Exercise details ::
Reproduce each record exactly, leaving nothing out.

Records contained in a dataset
- - -

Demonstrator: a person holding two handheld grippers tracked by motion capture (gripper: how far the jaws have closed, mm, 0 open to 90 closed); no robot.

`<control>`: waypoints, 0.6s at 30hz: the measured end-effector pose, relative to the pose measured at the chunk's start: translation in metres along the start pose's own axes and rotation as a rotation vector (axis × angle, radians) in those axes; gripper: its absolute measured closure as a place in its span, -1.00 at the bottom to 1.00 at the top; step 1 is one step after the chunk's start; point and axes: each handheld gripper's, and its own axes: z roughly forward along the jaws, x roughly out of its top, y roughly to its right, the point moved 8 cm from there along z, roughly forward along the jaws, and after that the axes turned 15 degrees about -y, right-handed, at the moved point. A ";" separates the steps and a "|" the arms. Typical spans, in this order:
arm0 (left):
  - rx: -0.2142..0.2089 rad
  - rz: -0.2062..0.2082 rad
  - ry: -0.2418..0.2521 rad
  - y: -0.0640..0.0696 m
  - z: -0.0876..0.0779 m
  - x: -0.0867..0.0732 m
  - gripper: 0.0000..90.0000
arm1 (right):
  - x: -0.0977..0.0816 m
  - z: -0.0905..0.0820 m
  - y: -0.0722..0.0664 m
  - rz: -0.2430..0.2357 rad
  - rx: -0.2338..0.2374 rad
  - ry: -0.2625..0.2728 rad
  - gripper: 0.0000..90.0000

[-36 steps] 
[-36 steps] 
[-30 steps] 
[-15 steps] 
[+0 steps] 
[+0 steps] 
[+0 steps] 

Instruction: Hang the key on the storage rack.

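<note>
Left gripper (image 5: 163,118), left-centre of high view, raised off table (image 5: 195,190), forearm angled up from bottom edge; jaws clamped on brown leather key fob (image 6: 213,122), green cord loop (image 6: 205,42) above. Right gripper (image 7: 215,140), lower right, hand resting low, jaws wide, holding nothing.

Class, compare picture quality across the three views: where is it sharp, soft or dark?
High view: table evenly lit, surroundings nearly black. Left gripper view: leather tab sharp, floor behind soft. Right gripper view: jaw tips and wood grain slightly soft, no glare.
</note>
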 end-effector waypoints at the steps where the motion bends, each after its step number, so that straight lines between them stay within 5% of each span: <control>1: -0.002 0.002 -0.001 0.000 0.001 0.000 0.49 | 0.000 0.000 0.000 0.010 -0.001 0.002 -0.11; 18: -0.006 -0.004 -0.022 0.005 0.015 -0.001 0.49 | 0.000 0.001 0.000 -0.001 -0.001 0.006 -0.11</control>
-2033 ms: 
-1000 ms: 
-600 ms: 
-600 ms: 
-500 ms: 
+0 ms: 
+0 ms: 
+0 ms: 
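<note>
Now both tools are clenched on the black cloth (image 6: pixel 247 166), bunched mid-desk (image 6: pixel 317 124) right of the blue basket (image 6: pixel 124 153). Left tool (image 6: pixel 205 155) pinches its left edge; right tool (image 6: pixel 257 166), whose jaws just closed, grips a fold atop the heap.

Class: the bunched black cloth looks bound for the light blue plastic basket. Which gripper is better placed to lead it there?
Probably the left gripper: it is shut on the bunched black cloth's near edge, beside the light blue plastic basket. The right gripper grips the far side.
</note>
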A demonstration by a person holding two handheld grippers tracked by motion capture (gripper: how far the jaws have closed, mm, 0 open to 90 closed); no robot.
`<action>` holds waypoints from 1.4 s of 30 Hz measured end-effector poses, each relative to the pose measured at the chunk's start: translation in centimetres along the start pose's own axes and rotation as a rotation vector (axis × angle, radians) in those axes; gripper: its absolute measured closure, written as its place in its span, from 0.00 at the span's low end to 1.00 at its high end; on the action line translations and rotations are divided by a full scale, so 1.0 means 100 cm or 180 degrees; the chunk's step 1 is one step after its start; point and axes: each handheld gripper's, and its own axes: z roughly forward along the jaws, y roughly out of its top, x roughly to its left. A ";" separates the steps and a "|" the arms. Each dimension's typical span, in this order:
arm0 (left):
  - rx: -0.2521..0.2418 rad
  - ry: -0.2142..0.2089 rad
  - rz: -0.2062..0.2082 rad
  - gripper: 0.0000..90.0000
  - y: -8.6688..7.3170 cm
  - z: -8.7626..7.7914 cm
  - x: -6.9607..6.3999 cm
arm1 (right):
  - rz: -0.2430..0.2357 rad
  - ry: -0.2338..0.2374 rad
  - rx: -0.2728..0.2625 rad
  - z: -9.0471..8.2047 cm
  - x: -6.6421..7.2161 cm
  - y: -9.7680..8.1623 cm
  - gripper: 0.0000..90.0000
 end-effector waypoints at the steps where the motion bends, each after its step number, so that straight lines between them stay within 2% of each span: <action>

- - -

Reply to the exercise ::
Demonstrator: a person holding two handheld grippers tracked by motion capture (gripper: how far the jaws have closed, mm, 0 open to 90 closed); no robot.

`<control>`: waypoints, 0.6s at 30hz: the measured end-effector pose, relative to the pose measured at the chunk's start: translation in metres along the start pose's own axes and rotation as a rotation vector (axis × angle, radians) in those axes; gripper: its absolute measured closure as a place in its span, -1.00 at the bottom to 1.00 at the top; step 1 is one step after the chunk's start; point and axes: each handheld gripper's, and its own axes: z roughly forward along the jaws, x roughly out of its top, y roughly to its right, the point moved 8 cm from there along z, roughly forward along the jaws, and after that the axes turned 15 degrees about -y, right-handed, at the moved point. A ";" separates the steps and a "|" the arms. Typical spans, in this order:
arm0 (left):
  - rx: -0.2142..0.2089 rad
  - rz: -0.2062..0.2082 rad
  - ry: -0.2418..0.2521 rad
  - y: -0.0640..0.0696 m
  - z: -0.0876..0.0779 m
  - x: -0.0867..0.0732 m
  - gripper: 0.0000..90.0000
arm1 (right):
  - x: -0.0977..0.0816 m
  - z: -0.0905..0.0820 m
  - y: -0.0722..0.0664 m
  - rz: -0.2430..0.2357 rad
  - rx: -0.2338..0.2374 rad
  - ry: -0.2625..0.2728 rad
  - gripper: 0.0000..90.0000

[-36 steps] 
[-36 steps] 
[-30 steps] 
[-15 steps] 
[+0 steps] 
[+0 steps] 
[+0 steps] 

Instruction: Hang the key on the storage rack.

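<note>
Left gripper (image 5: 163,118), left-centre of high view, raised off table (image 5: 195,190), forearm angled up from bottom edge; jaws clamped on brown leather key fob (image 6: 213,122), green cord loop (image 6: 205,42) above. Right gripper (image 7: 215,140), lower right, hand resting low, jaws wide, holding nothing.

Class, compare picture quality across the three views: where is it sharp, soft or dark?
High view: table evenly lit, surroundings nearly black. Left gripper view: leather tab sharp, floor behind soft. Right gripper view: jaw tips and wood grain slightly soft, no glare.
</note>
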 end-effector waypoints at the steps where the motion bends, each after its step number, so that straight lines between them stay within 5% of each span: <control>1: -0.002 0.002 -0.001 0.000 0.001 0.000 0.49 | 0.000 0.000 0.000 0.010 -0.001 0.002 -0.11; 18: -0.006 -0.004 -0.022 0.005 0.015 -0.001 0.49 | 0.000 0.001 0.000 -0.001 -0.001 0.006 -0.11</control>
-2033 ms: 
-1000 ms: 
-600 ms: 
-600 ms: 
-500 ms: 
+0 ms: 
+0 ms: 
+0 ms: 
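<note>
Now both tools are clenched on the black cloth (image 6: pixel 247 166), bunched mid-desk (image 6: pixel 317 124) right of the blue basket (image 6: pixel 124 153). Left tool (image 6: pixel 205 155) pinches its left edge; right tool (image 6: pixel 257 166), whose jaws just closed, grips a fold atop the heap.

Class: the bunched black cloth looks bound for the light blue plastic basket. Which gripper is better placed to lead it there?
Probably the left gripper: it is shut on the bunched black cloth's near edge, beside the light blue plastic basket. The right gripper grips the far side.
</note>
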A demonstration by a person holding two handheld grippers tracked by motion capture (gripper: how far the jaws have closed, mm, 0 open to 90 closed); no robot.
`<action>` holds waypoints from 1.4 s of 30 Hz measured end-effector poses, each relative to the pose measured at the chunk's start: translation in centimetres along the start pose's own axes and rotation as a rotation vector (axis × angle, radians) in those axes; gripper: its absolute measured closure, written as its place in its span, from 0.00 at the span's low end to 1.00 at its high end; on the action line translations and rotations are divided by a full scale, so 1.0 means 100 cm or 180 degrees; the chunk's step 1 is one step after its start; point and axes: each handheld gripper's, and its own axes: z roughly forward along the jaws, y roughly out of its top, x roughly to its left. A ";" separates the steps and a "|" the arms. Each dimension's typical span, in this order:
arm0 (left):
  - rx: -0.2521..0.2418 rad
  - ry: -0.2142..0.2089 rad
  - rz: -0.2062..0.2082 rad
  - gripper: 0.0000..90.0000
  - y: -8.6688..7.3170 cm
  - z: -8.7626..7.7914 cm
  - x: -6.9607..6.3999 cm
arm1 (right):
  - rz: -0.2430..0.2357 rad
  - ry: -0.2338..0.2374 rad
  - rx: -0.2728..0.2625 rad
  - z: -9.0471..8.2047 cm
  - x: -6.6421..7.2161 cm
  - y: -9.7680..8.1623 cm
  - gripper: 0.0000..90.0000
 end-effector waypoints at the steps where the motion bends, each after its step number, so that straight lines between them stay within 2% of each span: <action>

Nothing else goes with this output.